• **TASK TO COMPLETE**: Copy each line of the records below that has "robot" in it.

Items from a data source
· · · · · · ·

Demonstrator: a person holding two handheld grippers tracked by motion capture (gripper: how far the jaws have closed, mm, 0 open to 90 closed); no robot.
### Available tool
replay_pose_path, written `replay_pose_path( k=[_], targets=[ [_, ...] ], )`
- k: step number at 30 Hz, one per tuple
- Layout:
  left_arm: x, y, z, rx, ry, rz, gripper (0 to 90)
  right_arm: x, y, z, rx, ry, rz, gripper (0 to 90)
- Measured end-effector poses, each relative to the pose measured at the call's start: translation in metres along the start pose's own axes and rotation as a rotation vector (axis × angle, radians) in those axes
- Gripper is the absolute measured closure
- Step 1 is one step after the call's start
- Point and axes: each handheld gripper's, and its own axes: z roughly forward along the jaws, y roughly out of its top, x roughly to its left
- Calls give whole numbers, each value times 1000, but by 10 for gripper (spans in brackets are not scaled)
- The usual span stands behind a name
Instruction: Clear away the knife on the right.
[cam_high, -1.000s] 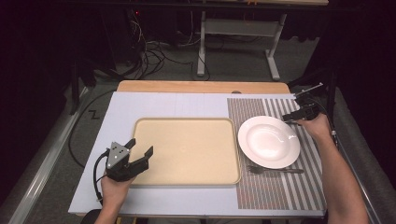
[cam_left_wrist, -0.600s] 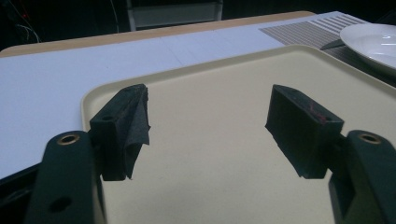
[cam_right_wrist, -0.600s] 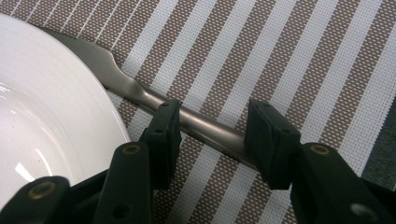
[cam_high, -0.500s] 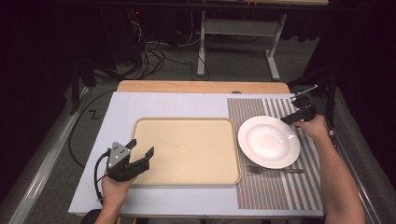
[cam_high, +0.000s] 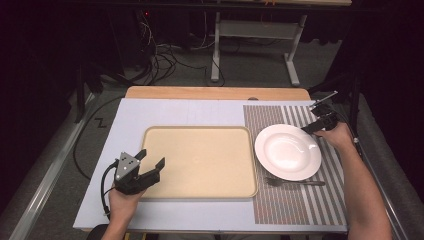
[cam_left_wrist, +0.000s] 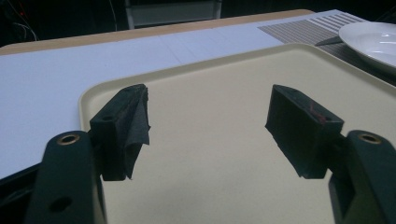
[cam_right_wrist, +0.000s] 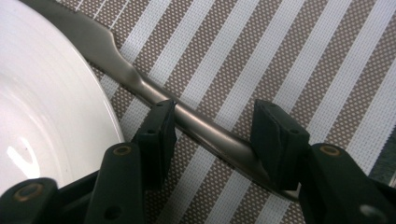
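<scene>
A steel knife (cam_right_wrist: 187, 119) lies on the striped placemat (cam_right_wrist: 280, 56), just right of the white plate (cam_high: 287, 151). My right gripper (cam_high: 320, 117) is low over the knife's handle. Its jaws straddle the handle in the right gripper view (cam_right_wrist: 212, 128) and have just been opening, so the pads do not press on it. My left gripper (cam_high: 150, 159) rests at the left edge of the beige tray (cam_high: 200, 160). It is open with nothing between its jaws (cam_left_wrist: 208, 116).
A fork (cam_high: 295, 182) lies on the placemat (cam_high: 300, 210) in front of the plate. The tray (cam_left_wrist: 210, 177) is bare, and the plate's rim (cam_left_wrist: 373, 42) lies beyond its far corner. A wooden strip runs along the table's far edge.
</scene>
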Motion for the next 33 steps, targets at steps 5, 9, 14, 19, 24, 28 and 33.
replay_pose_path(
  k=[5,9,14,19,24,28,33],
  targets=[
    [-2,0,0,4,-4,11,306,-1,-6,-1,-7,9,2,528],
    [-2,0,0,2,-4,10,306,0,-5,-1,-3,0,1,549],
    [-1,0,0,1,-5,7,306,4,-4,-2,2,8,-6,649],
    [-2,0,-1,-3,-13,13,306,6,-5,-3,-4,7,-9,698],
    [-2,0,-1,-3,-16,15,306,6,-6,-4,-5,-16,10,740],
    [-2,0,-1,-6,-17,11,307,6,-3,-5,20,-22,41,739],
    [-2,1,-1,-5,-18,11,307,6,1,0,18,-7,74,694]
  ],
)
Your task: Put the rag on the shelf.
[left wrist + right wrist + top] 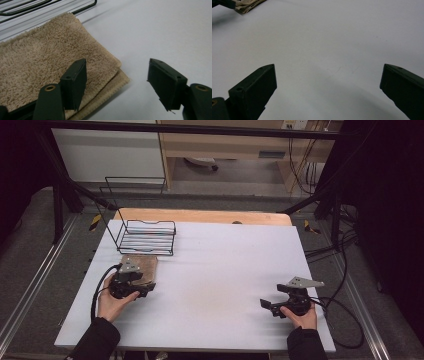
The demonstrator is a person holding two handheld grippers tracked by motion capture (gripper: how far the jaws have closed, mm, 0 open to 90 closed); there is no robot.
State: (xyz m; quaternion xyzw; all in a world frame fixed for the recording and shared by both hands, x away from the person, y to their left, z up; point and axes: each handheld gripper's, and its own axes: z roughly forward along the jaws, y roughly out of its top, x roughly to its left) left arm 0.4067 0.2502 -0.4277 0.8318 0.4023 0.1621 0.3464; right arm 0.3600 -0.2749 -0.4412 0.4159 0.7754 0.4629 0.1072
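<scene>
A folded tan towel (50,57) lies on the white table (220,270), just in front of the black wire basket (147,237). The left gripper (116,82) sits at the towel's corner, jaws apart, one jaw over the towel, not squeezing it. The right gripper (328,87) is far from the towel, wide open, holding nothing.

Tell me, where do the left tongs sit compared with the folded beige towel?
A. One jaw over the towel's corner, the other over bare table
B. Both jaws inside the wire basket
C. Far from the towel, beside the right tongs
A: in the left gripper view, the left tongs straddle the edge of the towel, with one jaw over its corner and the other over the white table.
</scene>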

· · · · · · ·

• **THE ANSWER**:
Demonstrator: a person holding two handheld grippers tracked by motion capture (gripper: how far the jaws have closed, mm, 0 open to 90 closed); no robot.
The demonstrator is a person holding two handheld grippers tracked by motion capture (gripper: how far the jaws have closed, mm, 0 open to 90 closed); there is no robot.

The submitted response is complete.